Tuesday, January 19, 2016

A Reader Writes... Primary Classroom Lesson Frames

A LYS Principal asks the following:

LC,

I am trying to help my K-2 teachers with Framing the Lesson.  Do K-2 teachers, or teachers with self-contained classes, at other schools write all of the objectives and closing questions for each subject they teach?  Do they write all of them in a certain location or do they change the objective/closing question as they progress throughout the day?

I am trying to get my head around this logistically so that it is not so overwhelming for my K-2 teachers as we work to better implement The Fundamental 5. 

Lesa Cain Response
Thanks for taking the time to write and ask about this.  For Kinder and 1st Grade teachers, they should write a Lesson Frame for whole group reading, whole group writing and whole group math time.  Teachers are not expected to write any Lesson Frames for stations, phonics, centers, etc.  If they did that, they would never have time to actually teach.

The best way to organize the Lesson Frame in K/1 is to write them on a chart tablet/easel or board beside where the teacher does most of her teaching. If the teacher brings students to the carpet, then the Lesson Frame should be right there beside them, pre-written ready to go.  The pre-writing is best so that teachers have it done.  If teachers try to write Lesson Frames as they teach throughout the day we’ve found that they tend to lose track of time and then nothing gets posted or verbalized and then the kids never even get to attempt responding to a closing question. Because in practice, not posted means that the closing question doesn’t exist.  

My teachers laminated half a poster board - green was reading, blue was writing and red was math - they just used a black dry erase marker to write the Lesson Frames on the poster board.  As the subject changed, then they just put the appropriate poster board on the easel and it stayed up for that period of time.  
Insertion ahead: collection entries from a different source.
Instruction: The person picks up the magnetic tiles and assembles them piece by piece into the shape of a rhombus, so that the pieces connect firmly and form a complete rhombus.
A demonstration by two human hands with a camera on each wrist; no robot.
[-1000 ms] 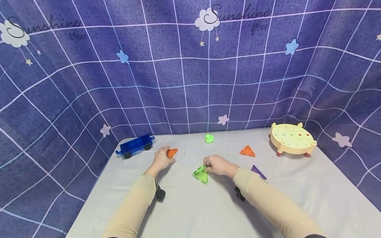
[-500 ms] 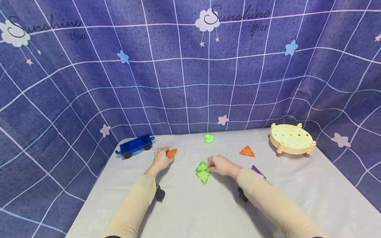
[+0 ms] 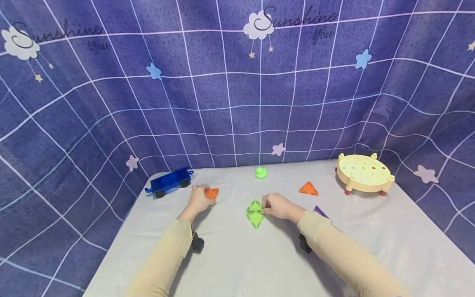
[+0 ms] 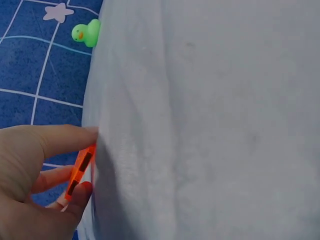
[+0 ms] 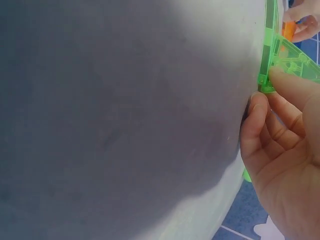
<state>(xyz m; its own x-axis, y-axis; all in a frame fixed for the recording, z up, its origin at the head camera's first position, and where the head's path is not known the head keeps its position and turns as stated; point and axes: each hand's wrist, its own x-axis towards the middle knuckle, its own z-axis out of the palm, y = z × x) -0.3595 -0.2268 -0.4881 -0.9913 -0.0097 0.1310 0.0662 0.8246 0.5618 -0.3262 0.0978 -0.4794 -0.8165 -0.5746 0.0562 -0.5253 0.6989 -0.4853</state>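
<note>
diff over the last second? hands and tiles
The right hand slid the green tiles slightly right and away from the person, turning them from a lopsided pair into a diamond, gripping throughout. The left hand kept holding its orange tile, barely shifting. Blue wagon, duck, peg stool stayed put.

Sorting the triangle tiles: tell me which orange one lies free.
The orange triangle near the round peg table; the other orange triangle is pinched by the left hand.
</note>
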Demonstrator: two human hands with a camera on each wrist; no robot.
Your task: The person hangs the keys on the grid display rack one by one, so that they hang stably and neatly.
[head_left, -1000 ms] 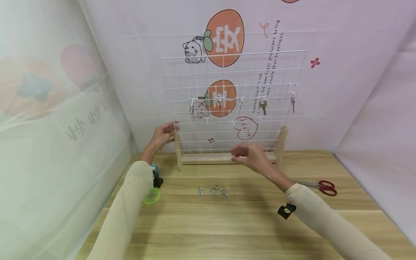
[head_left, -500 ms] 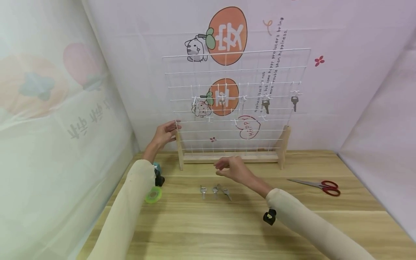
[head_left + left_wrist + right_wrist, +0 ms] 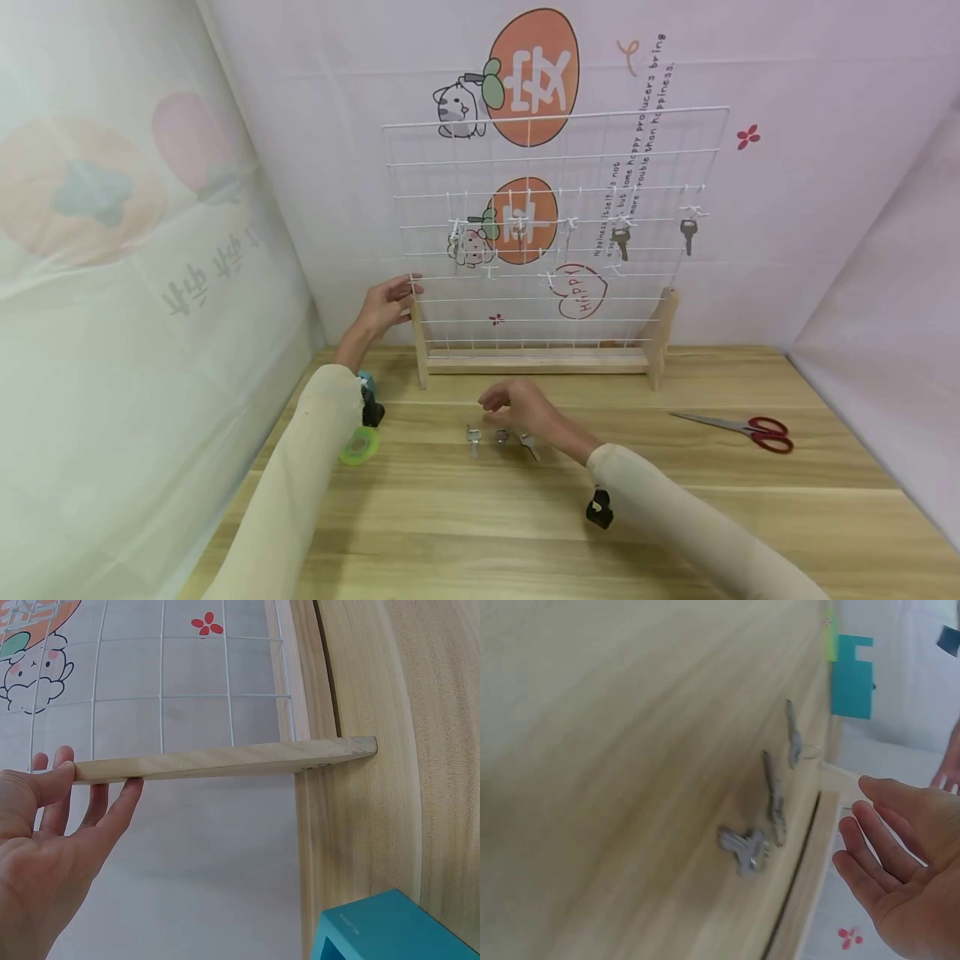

2nd Grade is more like Grades 3-5.  The teachers should Frame whole group reading, writing, math for sure. It is a campus-wide decision whether or not to add science and social studies.  I would recommend that you do so because we need our students to know what they are responsible for learning in every subject. This decision will depends on the kind of leader you are.  Do you like to go a bit slower, or just rip the band-aid off all at once! :-)

No grade should ever Frame anything that is not whole group teaching and a core understanding for the content.  So in a reading class, phonics, word work, stations, centers, spelling, etc., generally should not have a Lesson Frame.